*** Opening of Input material ***

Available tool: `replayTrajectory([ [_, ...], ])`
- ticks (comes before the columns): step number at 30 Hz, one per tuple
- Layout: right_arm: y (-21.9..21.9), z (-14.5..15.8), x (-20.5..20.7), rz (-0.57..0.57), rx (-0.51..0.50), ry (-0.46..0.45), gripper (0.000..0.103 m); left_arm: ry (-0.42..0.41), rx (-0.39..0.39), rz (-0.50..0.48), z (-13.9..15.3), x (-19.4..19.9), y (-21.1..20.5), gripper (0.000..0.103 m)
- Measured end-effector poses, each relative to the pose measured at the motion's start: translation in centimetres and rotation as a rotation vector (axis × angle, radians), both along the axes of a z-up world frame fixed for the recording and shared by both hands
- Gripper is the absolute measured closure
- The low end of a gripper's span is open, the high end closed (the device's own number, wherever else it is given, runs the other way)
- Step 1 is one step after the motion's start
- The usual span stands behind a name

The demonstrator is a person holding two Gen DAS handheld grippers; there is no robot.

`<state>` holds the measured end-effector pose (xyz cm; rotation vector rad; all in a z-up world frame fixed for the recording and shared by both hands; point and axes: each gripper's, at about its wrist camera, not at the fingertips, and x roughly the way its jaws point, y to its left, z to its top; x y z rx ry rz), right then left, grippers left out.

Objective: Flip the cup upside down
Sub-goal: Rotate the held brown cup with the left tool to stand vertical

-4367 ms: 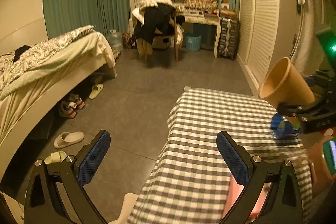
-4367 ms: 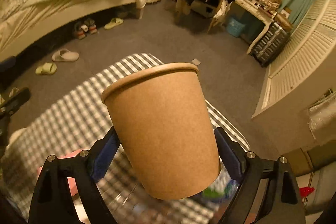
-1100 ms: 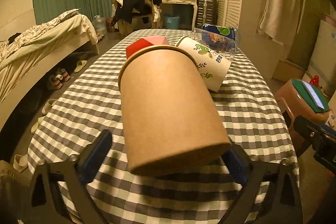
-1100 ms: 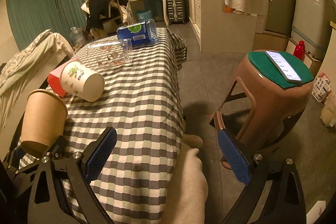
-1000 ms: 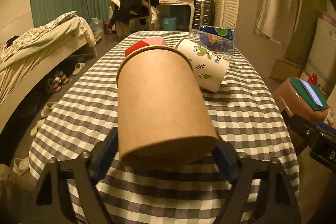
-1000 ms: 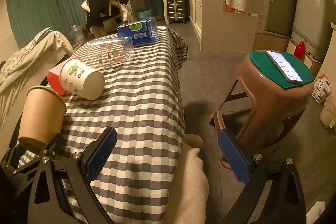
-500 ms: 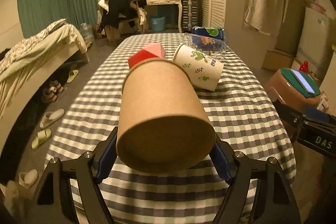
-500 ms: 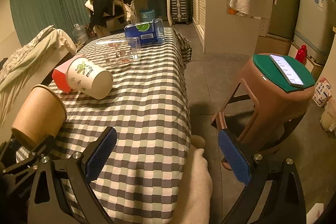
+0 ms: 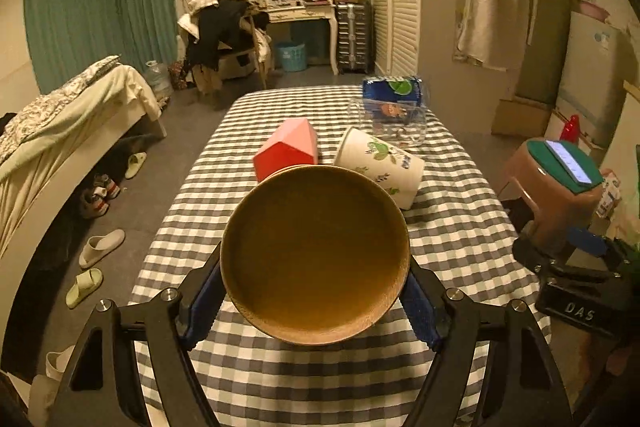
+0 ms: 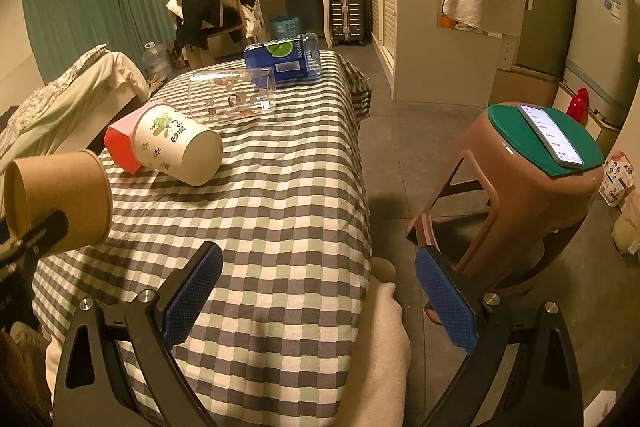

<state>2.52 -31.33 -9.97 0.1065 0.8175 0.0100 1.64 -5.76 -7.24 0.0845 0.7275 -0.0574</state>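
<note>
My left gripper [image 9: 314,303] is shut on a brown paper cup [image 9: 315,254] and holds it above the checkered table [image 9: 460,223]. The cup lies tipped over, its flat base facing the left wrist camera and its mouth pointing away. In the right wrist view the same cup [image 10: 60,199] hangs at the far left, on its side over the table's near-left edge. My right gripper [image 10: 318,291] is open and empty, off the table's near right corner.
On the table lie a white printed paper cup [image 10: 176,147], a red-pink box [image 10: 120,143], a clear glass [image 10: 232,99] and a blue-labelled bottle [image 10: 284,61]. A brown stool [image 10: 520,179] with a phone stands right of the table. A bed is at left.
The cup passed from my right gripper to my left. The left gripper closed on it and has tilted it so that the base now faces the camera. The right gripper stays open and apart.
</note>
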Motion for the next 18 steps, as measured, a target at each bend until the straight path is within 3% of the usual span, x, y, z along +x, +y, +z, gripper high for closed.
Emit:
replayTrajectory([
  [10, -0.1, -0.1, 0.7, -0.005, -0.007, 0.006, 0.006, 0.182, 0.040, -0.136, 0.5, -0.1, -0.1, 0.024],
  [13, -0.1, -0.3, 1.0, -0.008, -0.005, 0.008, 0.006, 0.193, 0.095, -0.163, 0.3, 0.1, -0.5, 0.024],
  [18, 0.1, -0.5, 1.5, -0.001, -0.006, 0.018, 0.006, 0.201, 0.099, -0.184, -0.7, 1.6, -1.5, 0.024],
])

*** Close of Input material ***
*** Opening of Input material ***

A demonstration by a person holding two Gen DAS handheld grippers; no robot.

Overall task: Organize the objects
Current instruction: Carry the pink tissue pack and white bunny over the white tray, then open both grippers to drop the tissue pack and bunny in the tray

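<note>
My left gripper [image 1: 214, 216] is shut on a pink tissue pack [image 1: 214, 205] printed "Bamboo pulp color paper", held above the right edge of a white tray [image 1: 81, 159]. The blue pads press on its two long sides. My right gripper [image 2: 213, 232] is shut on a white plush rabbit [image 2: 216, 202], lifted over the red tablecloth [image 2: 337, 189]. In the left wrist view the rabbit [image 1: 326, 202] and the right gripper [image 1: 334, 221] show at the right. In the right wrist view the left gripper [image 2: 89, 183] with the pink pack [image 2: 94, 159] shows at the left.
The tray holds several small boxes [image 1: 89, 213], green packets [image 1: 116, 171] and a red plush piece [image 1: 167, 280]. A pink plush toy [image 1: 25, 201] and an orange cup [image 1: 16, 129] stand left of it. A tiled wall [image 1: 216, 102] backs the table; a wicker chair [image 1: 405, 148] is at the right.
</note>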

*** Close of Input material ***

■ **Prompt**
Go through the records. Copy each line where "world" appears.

■ **Exercise solution**
- Measured end-effector poses, each relative to the pose measured at the motion's start: translation in centimetres and rotation as a rotation vector (axis × angle, radians), both along the axes of a z-up world frame fixed for the recording and shared by both hands
`<state>` holds the measured end-effector pose (xyz cm; rotation vector rad; all in a z-up world frame fixed for the recording and shared by both hands; point and axes: each gripper's, at about its wrist camera, not at the fingertips, and x roughly the way its jaws point, y to its left, z to its top; x y z rx ry rz), right then left, grippers left out.

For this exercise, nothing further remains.